Policy makers: practical levers to steer AI power
Capacity with conditions: Fast-track data-center permits with clean power and heat-recovery conditions.
Sovereign capability through procurement: Use public procurement to require eval transparency, incident reporting, and rights-respecting data practices.
Shared testing infrastructure: Fund neutral model evaluation labs open to startups, academia, and civil society—building on the model of AI Safety Institutes and international summits.
Interoperability and switching rights: Mandate data portability and model interchangeability standards to weaken lock-ins and support competition.
Transparency incentives: Reward disclosures like energy per prompt, training data categories, and post-deployment incident logs; Google’s recent disclosures show the kind of metrics that can be standardized.
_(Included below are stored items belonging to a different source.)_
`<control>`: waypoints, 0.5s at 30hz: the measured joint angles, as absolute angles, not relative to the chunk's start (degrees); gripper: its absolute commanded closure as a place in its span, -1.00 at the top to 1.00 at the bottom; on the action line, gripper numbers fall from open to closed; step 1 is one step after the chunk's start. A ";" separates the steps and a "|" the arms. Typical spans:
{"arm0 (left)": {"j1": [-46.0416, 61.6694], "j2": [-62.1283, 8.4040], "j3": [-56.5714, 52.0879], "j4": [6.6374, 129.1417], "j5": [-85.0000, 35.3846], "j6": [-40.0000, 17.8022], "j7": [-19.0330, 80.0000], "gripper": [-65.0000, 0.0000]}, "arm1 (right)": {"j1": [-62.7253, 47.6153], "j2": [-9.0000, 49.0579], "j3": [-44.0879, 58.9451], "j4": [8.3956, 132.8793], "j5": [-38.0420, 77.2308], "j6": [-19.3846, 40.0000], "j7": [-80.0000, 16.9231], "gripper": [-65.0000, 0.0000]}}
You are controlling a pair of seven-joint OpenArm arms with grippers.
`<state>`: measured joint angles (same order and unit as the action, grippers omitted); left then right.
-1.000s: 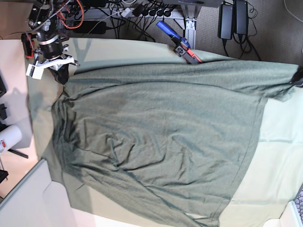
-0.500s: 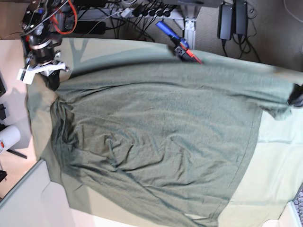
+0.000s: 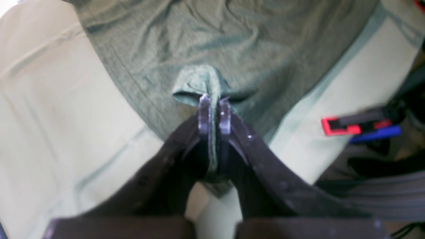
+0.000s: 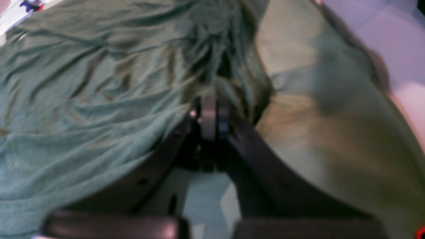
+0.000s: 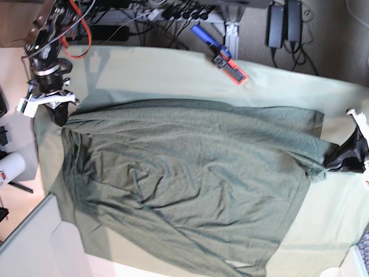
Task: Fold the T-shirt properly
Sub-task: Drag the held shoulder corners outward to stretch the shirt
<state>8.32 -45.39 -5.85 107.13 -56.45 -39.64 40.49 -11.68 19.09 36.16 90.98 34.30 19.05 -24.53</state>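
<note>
The dark grey-green T-shirt (image 5: 184, 173) lies spread and wrinkled across the pale mint tablecloth (image 5: 161, 75). My right gripper (image 5: 60, 114) is at the shirt's upper left corner in the base view and is shut on a bunched edge of fabric; the right wrist view shows it (image 4: 209, 111) closed on the cloth (image 4: 83, 93). My left gripper (image 5: 335, 161) is at the shirt's right edge. In the left wrist view it (image 3: 214, 104) is shut on a pinched fold of the shirt (image 3: 232, 43), with fabric running down between the fingers.
A red-and-blue clamp (image 5: 222, 55) lies on the tablecloth's far edge, also in the left wrist view (image 3: 358, 124). A white roll (image 5: 10, 168) stands off the left edge. A grey panel (image 5: 34, 248) is at the bottom left. Cables and power bricks (image 5: 282, 23) hang beyond the table.
Both grippers have drawn the shirt's far edge toward the near side. The left gripper moved down the right edge, the right gripper moved left and down. The clamp is now uncovered.
</note>
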 measured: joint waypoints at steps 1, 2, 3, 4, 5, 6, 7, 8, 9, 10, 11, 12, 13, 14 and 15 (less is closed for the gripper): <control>6.26 -45.39 -4.47 105.41 -56.45 -39.68 40.42 -1.00 | -10.81 19.07 36.18 90.11 34.13 19.00 -24.51 -1.00; 4.32 -45.36 -3.11 103.66 -56.45 -39.64 40.18 -1.00 | -9.91 19.05 36.18 89.08 34.26 19.05 -24.51 -1.00; 2.48 -45.28 -1.76 101.86 -56.45 -39.68 40.21 -1.00 | -8.88 19.05 36.21 87.94 34.24 19.14 -24.51 -1.00; 0.64 -45.04 -0.51 100.01 -56.40 -39.64 40.21 -1.00 | -7.86 19.03 36.21 86.83 34.11 19.00 -24.51 -1.00; -1.02 -44.62 0.64 98.21 -56.40 -39.62 40.23 -1.00 | -6.92 19.03 36.21 85.89 34.17 19.03 -24.51 -1.00; -2.50 -44.23 1.87 96.51 -56.40 -39.55 40.21 -1.00 | -5.93 19.03 36.23 84.99 34.20 19.09 -24.51 -1.00; -3.77 -43.59 2.96 94.94 -56.40 -39.51 40.25 -1.00 | -5.02 19.03 36.23 84.09 34.11 19.03 -24.49 -1.00; -4.82 -42.89 3.92 93.41 -56.45 -39.46 40.21 -1.00 | -4.03 19.03 36.23 83.29 33.85 19.03 -24.51 -1.00; -5.78 -42.17 4.91 91.92 -56.38 -39.44 40.21 -1.00 | -3.11 19.03 36.23 82.54 33.39 19.05 -24.51 -1.00; -6.70 -41.45 5.74 90.54 -55.90 -39.44 40.27 -1.00 | -2.17 19.03 36.25 81.80 33.12 19.11 -24.51 -1.00; -7.70 -40.64 6.48 89.12 -55.22 -39.44 40.27 -1.00 | -1.23 19.05 36.25 80.93 32.75 19.07 -24.49 -1.00; -8.67 -39.94 7.22 87.59 -54.87 -39.42 40.18 -1.00 | -0.32 19.05 36.27 80.01 32.53 19.03 -24.47 -1.00; -9.54 -39.22 7.88 86.17 -54.28 -39.44 39.83 -1.00 | 0.51 19.05 36.27 79.09 32.51 19.03 -24.47 -1.00; -10.41 -38.48 8.29 84.66 -54.06 -39.44 39.62 -1.00 | 1.28 19.03 36.27 78.11 32.40 19.00 -24.43 -1.00; -11.18 -37.78 8.73 83.13 -54.00 -39.44 39.29 -1.00 | 2.00 19.03 36.25 77.17 32.38 19.03 -24.29 -1.00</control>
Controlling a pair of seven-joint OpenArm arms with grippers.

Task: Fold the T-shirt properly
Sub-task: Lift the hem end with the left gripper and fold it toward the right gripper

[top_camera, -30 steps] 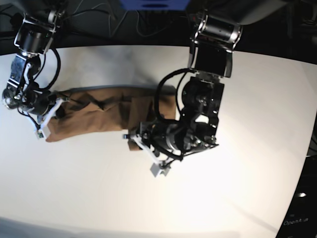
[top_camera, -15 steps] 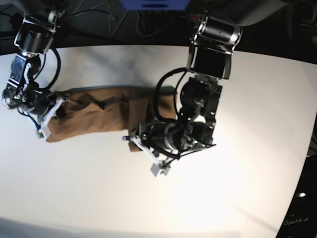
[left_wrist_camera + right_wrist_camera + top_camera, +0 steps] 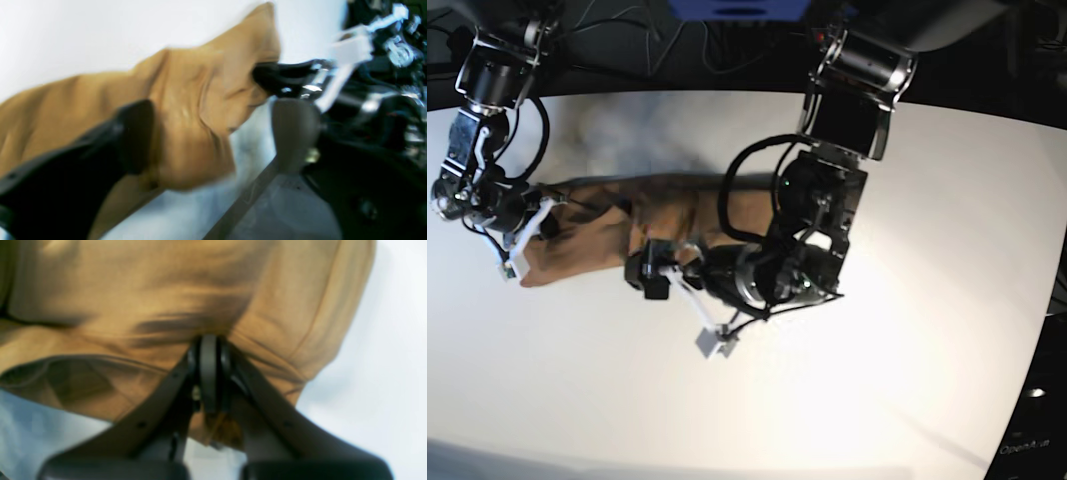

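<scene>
1. Base view shows the T-shirt (image 3: 602,225) as a long, narrow band across the far left part of the bench (image 3: 927,300), one end at your right tool (image 3: 525,240) and the other under your left tool (image 3: 667,275).

2. Your right tool is clamped on the T-shirt: the right wrist view has its two fingers (image 3: 208,373) pressed together with a gathered hem between them. Hold that grip level and let it serve as the anchor end.

3. Your left tool (image 3: 206,133) has its jaws wide apart in the left wrist view, one dark finger (image 3: 133,136) lying over the cloth and the other well clear to the side. The picture is blurred, so I cannot tell whether any layer rests between them; judge it as not holding.

4. If the fold has been laid down, lift the left tool straight up, so the finger on the cloth does not drag the top layer back.

5. If you mean to re-grasp, take the corner by both layers at its edge, not the bulge in the middle; thin soft cloth slips and bunches easily.

6. Carry the end toward the right tool in a low arc, keeping the long edges lined up, since wrinkles near the middle of the band may set into the fold.

7. Release the right tool only once the layers lie flat on the bench.
</scene>
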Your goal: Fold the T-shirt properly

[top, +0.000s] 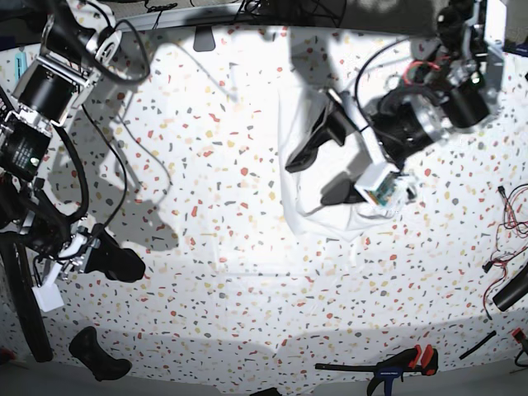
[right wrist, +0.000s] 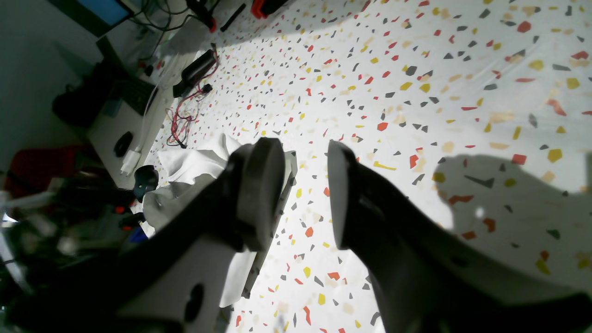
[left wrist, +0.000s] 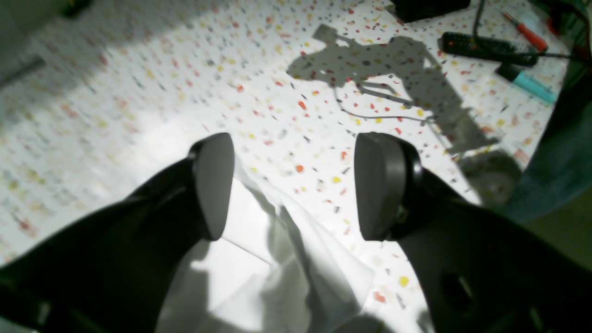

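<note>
Left hand [left wrist: 296, 185] wide apart, angled over T-shirt [left wrist: 259, 268]; right hand [right wrist: 305, 189] parted too.

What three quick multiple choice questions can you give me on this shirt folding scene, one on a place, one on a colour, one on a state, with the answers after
1. Where does the T-shirt lie in the base view?
A. under the left gripper, toward the upper right of the table
B. beside the clamp at the bottom edge
C. draped over the right arm

2. What colour is the T-shirt?
A. red
B. plain white
C. grey with speckles

3. How do the jaws of the right gripper stand?
A. shut on the T-shirt
B. shut on a cable
C. open, with nothing between them

Answers:
1. A, since the base view shows the cloth spread below the left arm, far from the clamp.
2. B, as the left wrist view shows white cloth with no print.
3. C, because the right wrist view shows bare speckled tabletop between the two pads.
</note>
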Action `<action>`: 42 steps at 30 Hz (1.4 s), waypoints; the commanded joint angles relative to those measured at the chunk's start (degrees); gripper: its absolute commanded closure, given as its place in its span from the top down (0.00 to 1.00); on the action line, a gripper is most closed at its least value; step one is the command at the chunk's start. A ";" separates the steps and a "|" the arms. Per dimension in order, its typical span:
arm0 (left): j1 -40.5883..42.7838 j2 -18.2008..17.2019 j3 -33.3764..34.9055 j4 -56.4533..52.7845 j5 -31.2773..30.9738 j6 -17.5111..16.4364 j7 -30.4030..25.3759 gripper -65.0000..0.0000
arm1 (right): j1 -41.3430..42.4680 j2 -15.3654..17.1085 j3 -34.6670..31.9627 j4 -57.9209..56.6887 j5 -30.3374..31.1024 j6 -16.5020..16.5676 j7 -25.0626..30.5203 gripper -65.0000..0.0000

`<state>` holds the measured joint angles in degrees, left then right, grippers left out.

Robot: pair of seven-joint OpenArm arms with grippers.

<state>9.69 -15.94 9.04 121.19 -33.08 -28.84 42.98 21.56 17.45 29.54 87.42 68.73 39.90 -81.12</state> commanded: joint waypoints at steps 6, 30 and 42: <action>-0.50 1.77 -0.33 -12.57 7.52 -0.13 -1.01 0.60 | 1.44 0.81 0.09 0.87 1.57 0.10 1.12 0.32; -5.14 -17.84 -0.74 -18.88 19.58 0.85 -6.91 0.60 | 1.44 0.79 0.07 0.87 1.99 0.10 1.12 0.32; -10.40 -22.53 -0.74 -24.33 19.71 2.25 -6.36 0.60 | 1.44 0.79 0.07 0.87 2.01 0.10 1.12 0.32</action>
<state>0.47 -37.34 8.73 96.05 -13.30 -27.05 37.71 21.58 17.32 29.54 87.42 69.14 39.88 -81.12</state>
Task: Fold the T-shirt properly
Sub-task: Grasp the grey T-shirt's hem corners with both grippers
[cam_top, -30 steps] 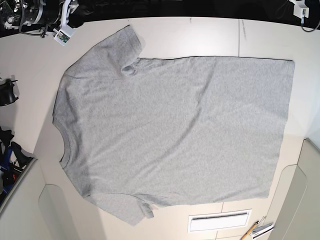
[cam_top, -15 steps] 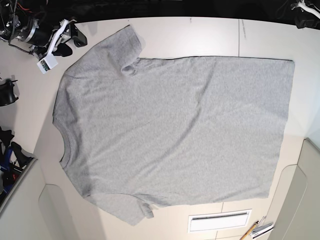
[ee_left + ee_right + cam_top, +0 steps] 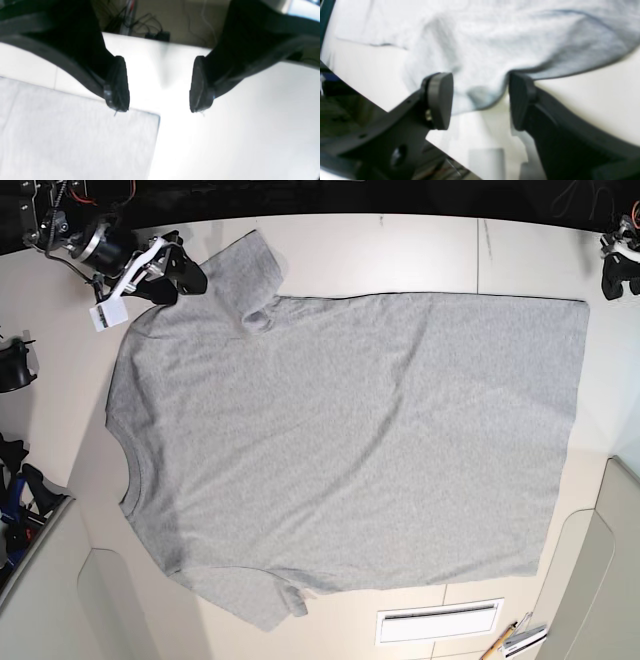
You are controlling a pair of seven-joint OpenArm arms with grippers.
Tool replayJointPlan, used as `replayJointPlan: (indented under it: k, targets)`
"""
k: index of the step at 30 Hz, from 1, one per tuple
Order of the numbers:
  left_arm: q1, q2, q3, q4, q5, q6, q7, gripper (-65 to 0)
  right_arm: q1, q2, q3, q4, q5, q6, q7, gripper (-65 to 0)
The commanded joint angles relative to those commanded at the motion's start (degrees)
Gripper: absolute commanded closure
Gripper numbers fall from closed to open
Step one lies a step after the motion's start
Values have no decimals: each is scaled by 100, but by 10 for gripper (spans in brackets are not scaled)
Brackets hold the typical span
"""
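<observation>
The heather-grey T-shirt (image 3: 350, 440) lies spread flat on the table, plain side up, neck to the left and hem to the right. My right gripper (image 3: 190, 277) is open at the edge of the upper sleeve. In the right wrist view the right gripper (image 3: 480, 100) has the sleeve's hem (image 3: 480, 82) between its open fingers, not pinched. My left gripper (image 3: 612, 278) is open just off the shirt's upper right hem corner. In the left wrist view the left gripper (image 3: 157, 110) hovers over that corner (image 3: 140, 125), one fingertip (image 3: 117, 100) above the cloth.
A white slotted plate (image 3: 440, 621) and pens (image 3: 515, 640) lie at the front edge. Grey panels (image 3: 600, 560) stand at the lower right. Dark gear (image 3: 12, 365) sits at the left. The table's back edge (image 3: 155, 41) is close behind the left gripper.
The right gripper has moved right, from the table's corner to the upper sleeve's edge. The left gripper has come down into view beside the upper hem corner. The shirt has not moved.
</observation>
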Motion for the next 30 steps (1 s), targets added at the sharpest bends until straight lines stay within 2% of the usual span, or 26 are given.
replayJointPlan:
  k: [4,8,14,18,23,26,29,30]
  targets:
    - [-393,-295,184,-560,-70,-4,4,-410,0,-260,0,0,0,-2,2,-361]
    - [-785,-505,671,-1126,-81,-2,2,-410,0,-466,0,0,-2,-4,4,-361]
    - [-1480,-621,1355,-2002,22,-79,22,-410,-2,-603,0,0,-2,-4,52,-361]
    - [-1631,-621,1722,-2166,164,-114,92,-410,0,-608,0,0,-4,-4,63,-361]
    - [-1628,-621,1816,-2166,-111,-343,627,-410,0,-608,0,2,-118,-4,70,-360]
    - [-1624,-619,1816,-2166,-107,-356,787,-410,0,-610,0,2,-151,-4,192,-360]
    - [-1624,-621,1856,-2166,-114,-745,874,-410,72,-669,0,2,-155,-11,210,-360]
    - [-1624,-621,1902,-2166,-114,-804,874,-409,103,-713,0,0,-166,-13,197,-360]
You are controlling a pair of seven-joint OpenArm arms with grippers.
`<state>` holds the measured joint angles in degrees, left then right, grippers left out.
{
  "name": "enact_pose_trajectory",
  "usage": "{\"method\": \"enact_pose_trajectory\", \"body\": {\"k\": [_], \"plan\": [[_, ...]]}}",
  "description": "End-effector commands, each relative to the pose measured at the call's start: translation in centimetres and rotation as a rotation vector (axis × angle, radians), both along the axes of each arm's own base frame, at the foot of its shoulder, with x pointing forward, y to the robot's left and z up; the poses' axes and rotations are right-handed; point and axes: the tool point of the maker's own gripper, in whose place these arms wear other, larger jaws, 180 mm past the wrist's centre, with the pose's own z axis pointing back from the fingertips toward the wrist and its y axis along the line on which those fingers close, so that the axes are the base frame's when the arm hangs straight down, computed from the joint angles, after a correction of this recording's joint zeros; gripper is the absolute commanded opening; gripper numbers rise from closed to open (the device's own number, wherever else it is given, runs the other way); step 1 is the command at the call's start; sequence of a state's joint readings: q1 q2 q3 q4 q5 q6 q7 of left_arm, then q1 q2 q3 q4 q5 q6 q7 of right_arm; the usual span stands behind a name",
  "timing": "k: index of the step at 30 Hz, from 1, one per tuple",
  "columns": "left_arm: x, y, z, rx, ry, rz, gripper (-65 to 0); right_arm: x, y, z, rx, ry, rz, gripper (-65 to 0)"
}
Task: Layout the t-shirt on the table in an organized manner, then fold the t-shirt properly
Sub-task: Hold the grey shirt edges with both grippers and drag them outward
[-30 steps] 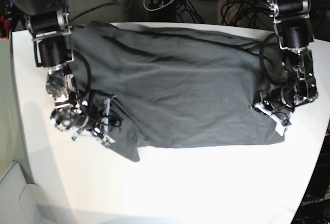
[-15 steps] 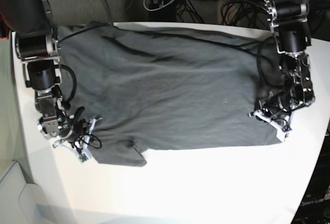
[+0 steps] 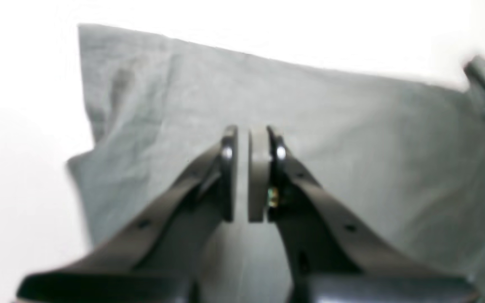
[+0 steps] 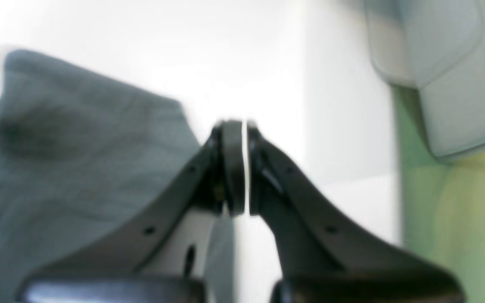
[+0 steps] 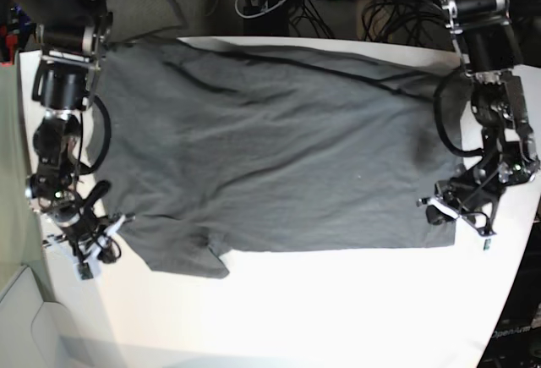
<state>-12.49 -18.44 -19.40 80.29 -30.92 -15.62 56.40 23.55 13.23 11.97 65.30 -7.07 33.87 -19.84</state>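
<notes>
t-shirt (image 5: pixel 270 148): dark grey, spread wide across the far half of the white table (image 5: pixel 338 309) — one sleeve bunched at its near left corner in the base view.
left end effector (image 3: pixel 249 141): jaws nearly together, a thin gap between them, nothing held — hovering over the shirt's edge at the base view's right.
right end effector (image 4: pixel 239 126): jaws pressed together, empty — just off the shirt's corner, over bare table at the base view's left.
background: cables (image 5: pixel 270 0) behind the table.
</notes>
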Motion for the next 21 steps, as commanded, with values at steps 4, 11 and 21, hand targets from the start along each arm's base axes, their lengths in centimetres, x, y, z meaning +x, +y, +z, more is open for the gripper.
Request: {"method": "enact_pose_trajectory", "body": {"k": [4, 11, 21], "plan": [[-2.8, 3.7, -1.6, 0.079, 0.105, 0.067, -60.0, -2.7, 3.0, 0.3, -0.011, 0.021, 0.093, -65.0], [-4.2, 4.0, -6.1, 0.181, 0.184, 0.085, -60.0, -6.5, 5.8, -3.8, -0.025, 0.184, 0.113, -65.0], [0.3, -0.3, -9.1, 0.115, 0.174, 0.021, -60.0, -5.0, 3.1, -10.2, 0.065, 0.409, 0.073, -65.0]]}}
How we can help—your AI power roadmap, delivered
We help organisations operationalise the above playbook—moving from aspiration to safely scaled value in months, not years.
What we do
1. AI Strategy Sprint (3–4 weeks)
Portfolio design: Prioritize 6–8 high-value use-cases with quantified ROI, feasibility, and risk.
Architecture choices: Frontier vs. open-weights, RAG design, agent patterns, fallback logic.
Output: Executive-ready AI Strategy Memo and 2-year investment model.
2. Governance & Compliance Buildout
Draft AI Code of Practice, Model Risk Register, and Evaluation Plans aligned to the EU AI Act risk tiers and sectoral obligations.
Set up eval pipelines and red-team exercises leveraging emerging public frameworks from national safety institutes.
Output: Audit-ready documentation and dashboards for ongoing compliance.
Data & Privacy Enablement
Data contracts and lineage, consent and licensing inventories, privacy-preserving training and inference patterns.
Output: Live Data Use Map and consent-aware ingestion pipelines.
3. Infrastructure & Sustainability Planning
Capacity modeling for training vs. inference; vendor diversification (e.g., GPU allocations vs. alt accelerators); energy and water budgets; clean-power PPAs.
Output: Capacity & Sustainability Plan aligned with IEA-scale projections and local grid realities.
4. Pilot Delivery & Scale-out
Build 2–3 production pilots (copilots, retrieval apps, or domain models) with measurable business KPIs; transition to internal teams with enablement and playbooks.
What to do this quarter (a 90-day action plan)
Run a 2-hour executive workshop to ratify your AI Value Thesis and select 6–8 use-cases.
Stand up an eval pipeline (safety + capability + robustness) and create your first Model Card.
Draft your AI Code of Practice and a 1-page EU AI Act readiness note if you touch EU markets.
Build a power-aware infra plan: forecast electricity/water demand for your top workloads; identify efficiency levers; start PPA conversations if you scale materially.
Ship two quick wins (e.g., a customer-support copilot and a risk-screening assistant) with clear KPIs and user feedback loops.